(WHAT THE EXERCISE ASKS) Write out the full listing below exactly as given.

(DATA EXCERPTS)
::::

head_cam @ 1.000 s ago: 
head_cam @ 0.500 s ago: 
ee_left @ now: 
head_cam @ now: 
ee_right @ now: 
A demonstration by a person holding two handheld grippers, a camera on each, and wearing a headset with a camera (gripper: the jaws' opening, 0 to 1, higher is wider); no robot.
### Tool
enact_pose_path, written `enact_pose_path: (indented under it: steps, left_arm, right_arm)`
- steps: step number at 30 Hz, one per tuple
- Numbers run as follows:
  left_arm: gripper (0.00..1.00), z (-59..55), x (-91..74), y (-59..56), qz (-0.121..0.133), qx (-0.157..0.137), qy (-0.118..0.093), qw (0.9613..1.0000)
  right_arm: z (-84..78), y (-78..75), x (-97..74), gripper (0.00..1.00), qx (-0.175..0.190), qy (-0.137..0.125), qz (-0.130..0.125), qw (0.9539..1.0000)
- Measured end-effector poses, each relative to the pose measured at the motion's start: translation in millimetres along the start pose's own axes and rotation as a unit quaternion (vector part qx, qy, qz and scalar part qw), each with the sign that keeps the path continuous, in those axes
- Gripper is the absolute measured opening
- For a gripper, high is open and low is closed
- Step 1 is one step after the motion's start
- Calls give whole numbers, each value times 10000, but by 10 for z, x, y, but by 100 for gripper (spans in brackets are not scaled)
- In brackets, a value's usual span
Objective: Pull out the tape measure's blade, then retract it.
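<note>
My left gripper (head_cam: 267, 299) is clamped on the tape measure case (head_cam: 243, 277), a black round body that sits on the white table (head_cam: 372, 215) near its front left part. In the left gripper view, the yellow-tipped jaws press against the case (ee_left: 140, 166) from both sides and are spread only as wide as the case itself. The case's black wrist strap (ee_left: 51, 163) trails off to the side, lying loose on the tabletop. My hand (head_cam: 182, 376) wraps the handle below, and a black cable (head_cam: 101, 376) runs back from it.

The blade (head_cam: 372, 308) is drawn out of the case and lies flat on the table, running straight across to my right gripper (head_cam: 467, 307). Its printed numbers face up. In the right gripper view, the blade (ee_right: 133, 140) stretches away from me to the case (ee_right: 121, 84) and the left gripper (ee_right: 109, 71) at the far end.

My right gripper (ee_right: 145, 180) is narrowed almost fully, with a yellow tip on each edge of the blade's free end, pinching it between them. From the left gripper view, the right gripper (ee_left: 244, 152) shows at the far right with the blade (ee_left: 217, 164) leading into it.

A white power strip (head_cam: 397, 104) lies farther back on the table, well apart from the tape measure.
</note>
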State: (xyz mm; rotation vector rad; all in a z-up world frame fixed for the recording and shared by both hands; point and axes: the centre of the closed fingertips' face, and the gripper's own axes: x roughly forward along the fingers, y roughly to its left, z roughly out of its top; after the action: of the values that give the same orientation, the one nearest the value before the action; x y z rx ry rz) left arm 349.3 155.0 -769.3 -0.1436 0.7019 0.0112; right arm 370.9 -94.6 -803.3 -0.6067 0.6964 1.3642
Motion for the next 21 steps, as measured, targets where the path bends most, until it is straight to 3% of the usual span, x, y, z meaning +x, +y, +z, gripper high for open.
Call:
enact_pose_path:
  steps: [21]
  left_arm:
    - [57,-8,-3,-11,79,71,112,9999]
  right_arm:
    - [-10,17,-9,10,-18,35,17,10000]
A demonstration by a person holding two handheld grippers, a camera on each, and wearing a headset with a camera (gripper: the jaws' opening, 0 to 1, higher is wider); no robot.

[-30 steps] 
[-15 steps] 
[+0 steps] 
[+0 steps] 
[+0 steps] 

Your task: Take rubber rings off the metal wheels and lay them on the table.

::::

(SOLVED PROBLEM)
head_cam @ 1.000 s ago: 
head_cam @ 0.500 s ago: 
ee_left @ now: 
head_cam @ now: 
ee_right @ now: 
A demonstration by a person holding two handheld grippers, a camera on each, and wearing a headset with a camera (gripper: the jaws' opening, 0 to 1, higher is wider); no robot.
### Tool
enact_pose_path, written `enact_pose_path: (indented under it: steps, left_arm, right_arm)`
- steps: step number at 30 Hz, one per tuple
- Numbers run as follows:
  left_arm: gripper (0.00..1.00), z (-59..55), x (-91..74), y (-59..56), qz (-0.121..0.133), qx (-0.157..0.137), qy (-0.118..0.093), qw (0.9613..1.0000)
  right_arm: z (-84..78), y (-78..75), x (-97..74), gripper (0.00..1.00), qx (-0.175..0.190), qy (-0.137..0.125), qz (-0.130..0.125), qw (0.9539..1.0000)
- Measured end-effector poses, each relative to the pose measured at the motion's start: translation in millimetres along the start pose's own axes and rotation as a unit quaternion (vector part qx, qy, qz and scalar part qw), each with the sign that keeps the path continuous, in those axes
- Gripper is the absolute measured opening
- For a gripper, high is open and low is closed
- Step 1 is one step after the motion's start
- Calls give whole numbers, each value times 10000, but by 10 for z, x, y, but by 100 for gripper (spans in brackets are not scaled)
- In brackets, a value's usual span
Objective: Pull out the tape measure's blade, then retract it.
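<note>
My left gripper (head_cam: 267, 299) is clamped on the tape measure case (head_cam: 243, 277), a black round body that sits on the white table (head_cam: 372, 215) near its front left part. In the left gripper view, the yellow-tipped jaws press against the case (ee_left: 140, 166) from both sides and are spread only as wide as the case itself. The case's black wrist strap (ee_left: 51, 163) trails off to the side, lying loose on the tabletop. My hand (head_cam: 182, 376) wraps the handle below, and a black cable (head_cam: 101, 376) runs back from it.

The blade (head_cam: 372, 308) is drawn out of the case and lies flat on the table, running straight across to my right gripper (head_cam: 467, 307). Its printed numbers face up. In the right gripper view, the blade (ee_right: 133, 140) stretches away from me to the case (ee_right: 121, 84) and the left gripper (ee_right: 109, 71) at the far end.

My right gripper (ee_right: 145, 180) is narrowed almost fully, with a yellow tip on each edge of the blade's free end, pinching it between them. From the left gripper view, the right gripper (ee_left: 244, 152) shows at the far right with the blade (ee_left: 217, 164) leading into it.

A white power strip (head_cam: 397, 104) lies farther back on the table, well apart from the tape measure.
</note>
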State: (xyz mm; rotation vector rad; all in a z-up world frame fixed for the recording and shared by both hands; point and axes: the centre of the closed fingertips' face, and the gripper's own axes: x roughly forward along the fingers, y roughly to its left, z roughly out of its top; after the action: of the values that give the same orientation, the one nearest the value before the action; x y z rx ry rz) left arm 349.3 155.0 -769.3 -0.1436 0.7019 0.0112; right arm 370.9 -94.6 -803.3 -0.6067 0.6964 1.3642
Motion for the next 21 steps, as measured, targets where the path bends most, until it is straight to 3% of the usual span, x, y, z meaning +x, +y, +z, gripper high for open.
Call:
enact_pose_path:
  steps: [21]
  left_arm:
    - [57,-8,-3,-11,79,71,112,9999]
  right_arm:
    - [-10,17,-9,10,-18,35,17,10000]
A demonstration by a person holding two handheld grippers, a camera on each, and wearing a headset with a camera (gripper: the jaws' opening, 0 to 1, higher is wider); no robot.

[-30 steps] 
[-15 steps] 
[+0 steps] 
[+0 steps] 
[+0 steps] 

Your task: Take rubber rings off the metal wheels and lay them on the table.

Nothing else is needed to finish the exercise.